BEGIN SUPPLIED DATA

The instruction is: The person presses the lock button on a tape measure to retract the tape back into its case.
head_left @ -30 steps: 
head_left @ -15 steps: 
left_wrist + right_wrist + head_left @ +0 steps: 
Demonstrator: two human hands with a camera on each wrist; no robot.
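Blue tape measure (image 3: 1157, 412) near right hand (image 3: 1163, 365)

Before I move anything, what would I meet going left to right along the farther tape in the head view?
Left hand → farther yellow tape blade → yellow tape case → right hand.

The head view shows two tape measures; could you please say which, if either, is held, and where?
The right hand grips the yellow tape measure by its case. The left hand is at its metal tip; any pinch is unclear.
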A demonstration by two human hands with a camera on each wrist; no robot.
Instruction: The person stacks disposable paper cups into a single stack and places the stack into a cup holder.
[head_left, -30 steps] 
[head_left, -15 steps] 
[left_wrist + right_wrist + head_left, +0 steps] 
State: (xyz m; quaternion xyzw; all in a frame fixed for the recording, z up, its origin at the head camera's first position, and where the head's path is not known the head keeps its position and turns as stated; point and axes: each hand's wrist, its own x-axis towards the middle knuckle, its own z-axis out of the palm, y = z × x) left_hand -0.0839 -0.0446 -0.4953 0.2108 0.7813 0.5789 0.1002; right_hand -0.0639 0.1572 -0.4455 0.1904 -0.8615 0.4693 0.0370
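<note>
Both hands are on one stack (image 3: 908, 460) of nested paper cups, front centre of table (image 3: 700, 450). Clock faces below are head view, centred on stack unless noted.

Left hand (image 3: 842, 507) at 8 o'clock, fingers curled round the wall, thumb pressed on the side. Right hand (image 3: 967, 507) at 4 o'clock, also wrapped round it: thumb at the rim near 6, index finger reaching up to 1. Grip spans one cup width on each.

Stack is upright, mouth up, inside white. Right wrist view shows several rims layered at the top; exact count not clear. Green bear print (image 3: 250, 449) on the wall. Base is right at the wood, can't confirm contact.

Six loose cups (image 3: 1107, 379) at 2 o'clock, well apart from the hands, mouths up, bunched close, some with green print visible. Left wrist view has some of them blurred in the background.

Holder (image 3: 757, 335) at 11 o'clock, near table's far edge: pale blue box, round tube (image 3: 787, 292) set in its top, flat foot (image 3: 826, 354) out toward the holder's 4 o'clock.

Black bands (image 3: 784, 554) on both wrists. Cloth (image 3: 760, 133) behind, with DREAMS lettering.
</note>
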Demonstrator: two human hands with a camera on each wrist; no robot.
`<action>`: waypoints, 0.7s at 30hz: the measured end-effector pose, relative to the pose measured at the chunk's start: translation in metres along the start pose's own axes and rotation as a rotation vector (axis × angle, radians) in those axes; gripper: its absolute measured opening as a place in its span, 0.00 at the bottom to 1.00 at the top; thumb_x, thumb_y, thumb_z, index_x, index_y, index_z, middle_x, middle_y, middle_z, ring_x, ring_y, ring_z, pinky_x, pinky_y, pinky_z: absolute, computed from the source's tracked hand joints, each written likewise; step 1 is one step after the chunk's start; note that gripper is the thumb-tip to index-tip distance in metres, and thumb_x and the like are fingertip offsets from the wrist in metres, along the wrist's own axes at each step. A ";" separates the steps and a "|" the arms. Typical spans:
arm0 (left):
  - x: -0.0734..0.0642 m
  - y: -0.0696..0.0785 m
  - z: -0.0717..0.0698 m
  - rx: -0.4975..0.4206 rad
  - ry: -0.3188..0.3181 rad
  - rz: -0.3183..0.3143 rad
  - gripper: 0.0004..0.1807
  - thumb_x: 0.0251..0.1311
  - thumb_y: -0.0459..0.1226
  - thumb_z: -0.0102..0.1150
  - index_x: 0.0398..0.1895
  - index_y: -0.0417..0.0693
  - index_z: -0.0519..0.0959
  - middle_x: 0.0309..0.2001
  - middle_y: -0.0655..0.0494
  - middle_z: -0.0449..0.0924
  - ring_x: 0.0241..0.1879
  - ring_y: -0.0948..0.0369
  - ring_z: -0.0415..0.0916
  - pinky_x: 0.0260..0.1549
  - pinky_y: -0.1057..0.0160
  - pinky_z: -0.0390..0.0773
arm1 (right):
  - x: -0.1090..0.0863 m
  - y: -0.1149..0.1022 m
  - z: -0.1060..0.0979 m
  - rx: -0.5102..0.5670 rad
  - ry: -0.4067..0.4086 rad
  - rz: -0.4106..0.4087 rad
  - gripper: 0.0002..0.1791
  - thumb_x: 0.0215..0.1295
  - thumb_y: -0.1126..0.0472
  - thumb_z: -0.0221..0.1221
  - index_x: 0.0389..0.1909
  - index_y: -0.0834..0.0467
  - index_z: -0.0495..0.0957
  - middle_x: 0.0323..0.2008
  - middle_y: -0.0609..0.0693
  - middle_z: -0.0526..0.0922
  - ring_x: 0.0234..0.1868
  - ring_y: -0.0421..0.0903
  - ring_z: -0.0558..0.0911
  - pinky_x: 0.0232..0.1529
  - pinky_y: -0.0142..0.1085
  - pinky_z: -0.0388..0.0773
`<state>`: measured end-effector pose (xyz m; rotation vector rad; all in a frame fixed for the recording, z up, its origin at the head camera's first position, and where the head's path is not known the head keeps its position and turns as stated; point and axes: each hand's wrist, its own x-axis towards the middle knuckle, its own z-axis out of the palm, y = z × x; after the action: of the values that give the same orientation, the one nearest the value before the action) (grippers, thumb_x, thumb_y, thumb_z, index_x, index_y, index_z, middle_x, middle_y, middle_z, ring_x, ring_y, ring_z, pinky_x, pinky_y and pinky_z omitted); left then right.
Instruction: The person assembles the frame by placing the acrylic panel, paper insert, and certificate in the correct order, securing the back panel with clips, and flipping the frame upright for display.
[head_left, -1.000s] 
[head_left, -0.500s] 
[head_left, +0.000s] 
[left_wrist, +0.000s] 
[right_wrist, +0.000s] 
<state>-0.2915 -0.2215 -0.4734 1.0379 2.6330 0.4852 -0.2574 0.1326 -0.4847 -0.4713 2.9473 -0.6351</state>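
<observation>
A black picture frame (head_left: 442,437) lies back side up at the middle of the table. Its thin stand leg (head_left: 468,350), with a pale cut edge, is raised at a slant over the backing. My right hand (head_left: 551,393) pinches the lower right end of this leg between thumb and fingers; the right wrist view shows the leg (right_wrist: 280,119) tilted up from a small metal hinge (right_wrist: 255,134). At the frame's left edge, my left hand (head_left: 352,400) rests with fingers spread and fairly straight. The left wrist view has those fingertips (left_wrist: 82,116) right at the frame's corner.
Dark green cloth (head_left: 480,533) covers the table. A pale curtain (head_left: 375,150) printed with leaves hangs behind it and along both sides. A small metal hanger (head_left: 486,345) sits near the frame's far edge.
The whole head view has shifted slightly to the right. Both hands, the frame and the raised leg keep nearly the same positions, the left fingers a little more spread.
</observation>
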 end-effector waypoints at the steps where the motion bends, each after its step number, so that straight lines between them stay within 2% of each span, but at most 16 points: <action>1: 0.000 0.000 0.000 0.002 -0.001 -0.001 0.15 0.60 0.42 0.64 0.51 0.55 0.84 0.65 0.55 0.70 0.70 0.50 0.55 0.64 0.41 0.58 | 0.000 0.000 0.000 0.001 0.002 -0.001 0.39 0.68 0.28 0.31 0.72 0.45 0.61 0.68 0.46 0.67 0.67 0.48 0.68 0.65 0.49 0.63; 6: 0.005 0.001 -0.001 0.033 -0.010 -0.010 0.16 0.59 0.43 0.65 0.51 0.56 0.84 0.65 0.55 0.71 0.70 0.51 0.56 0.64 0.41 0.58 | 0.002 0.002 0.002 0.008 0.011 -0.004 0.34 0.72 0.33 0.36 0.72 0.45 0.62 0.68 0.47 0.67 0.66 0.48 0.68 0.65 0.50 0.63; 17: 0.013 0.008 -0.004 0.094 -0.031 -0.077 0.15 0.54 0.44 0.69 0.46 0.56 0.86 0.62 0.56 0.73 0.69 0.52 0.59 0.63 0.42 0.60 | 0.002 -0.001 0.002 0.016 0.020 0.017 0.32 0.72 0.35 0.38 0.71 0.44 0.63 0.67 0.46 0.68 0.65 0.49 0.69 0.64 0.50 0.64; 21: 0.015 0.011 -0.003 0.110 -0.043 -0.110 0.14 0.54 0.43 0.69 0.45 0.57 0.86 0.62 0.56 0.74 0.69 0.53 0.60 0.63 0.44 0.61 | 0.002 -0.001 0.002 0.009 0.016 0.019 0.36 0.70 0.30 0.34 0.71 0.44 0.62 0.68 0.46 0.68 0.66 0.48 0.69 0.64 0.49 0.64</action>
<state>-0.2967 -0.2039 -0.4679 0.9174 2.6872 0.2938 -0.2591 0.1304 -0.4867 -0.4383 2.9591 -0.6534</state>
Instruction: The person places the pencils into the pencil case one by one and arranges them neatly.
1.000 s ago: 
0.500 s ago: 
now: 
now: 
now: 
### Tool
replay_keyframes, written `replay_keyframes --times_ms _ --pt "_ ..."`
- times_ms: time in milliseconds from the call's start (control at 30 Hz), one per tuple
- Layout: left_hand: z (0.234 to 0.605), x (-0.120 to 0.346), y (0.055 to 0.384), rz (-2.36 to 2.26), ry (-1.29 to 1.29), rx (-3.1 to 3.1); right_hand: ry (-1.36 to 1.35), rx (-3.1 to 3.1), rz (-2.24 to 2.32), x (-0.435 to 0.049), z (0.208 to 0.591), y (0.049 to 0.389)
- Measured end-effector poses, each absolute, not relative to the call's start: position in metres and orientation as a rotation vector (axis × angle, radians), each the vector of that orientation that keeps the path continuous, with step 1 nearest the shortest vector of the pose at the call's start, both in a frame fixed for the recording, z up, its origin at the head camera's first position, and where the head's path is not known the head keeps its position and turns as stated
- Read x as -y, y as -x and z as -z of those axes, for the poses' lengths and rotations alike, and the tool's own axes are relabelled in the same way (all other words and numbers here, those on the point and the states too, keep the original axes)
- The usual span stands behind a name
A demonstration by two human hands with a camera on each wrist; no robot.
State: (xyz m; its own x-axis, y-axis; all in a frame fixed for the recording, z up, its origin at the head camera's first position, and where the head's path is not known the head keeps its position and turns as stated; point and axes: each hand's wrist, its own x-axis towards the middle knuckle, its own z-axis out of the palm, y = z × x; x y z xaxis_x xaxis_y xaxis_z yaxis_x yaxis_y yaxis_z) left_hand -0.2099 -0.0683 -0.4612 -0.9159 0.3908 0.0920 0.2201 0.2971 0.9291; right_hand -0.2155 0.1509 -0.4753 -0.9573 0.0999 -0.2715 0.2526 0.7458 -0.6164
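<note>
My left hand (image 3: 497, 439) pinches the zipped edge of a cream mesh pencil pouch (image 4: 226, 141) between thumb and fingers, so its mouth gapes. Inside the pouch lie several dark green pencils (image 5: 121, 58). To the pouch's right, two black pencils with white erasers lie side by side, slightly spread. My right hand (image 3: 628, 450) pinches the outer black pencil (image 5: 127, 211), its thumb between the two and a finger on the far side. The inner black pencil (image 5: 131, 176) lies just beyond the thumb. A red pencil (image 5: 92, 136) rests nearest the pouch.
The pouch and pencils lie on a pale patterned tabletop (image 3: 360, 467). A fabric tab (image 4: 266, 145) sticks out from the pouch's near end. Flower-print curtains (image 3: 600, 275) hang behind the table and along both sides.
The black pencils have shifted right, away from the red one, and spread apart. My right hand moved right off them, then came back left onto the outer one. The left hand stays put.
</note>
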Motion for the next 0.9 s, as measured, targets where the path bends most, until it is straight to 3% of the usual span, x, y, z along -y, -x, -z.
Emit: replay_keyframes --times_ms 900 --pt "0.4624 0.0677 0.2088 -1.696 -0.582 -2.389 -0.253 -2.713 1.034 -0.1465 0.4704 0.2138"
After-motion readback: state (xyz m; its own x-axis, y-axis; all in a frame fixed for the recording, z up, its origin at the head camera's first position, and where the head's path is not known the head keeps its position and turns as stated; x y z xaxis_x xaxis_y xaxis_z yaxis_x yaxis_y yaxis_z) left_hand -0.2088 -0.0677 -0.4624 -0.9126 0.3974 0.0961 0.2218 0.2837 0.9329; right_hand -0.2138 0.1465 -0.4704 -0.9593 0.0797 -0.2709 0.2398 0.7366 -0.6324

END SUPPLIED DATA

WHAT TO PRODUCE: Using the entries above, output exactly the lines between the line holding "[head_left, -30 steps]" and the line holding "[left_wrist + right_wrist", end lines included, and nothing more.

SOLUTION FOR THIS TASK:
[head_left, -30 steps] 
[head_left, -15 steps] 
[left_wrist + right_wrist + head_left, +0 steps] 

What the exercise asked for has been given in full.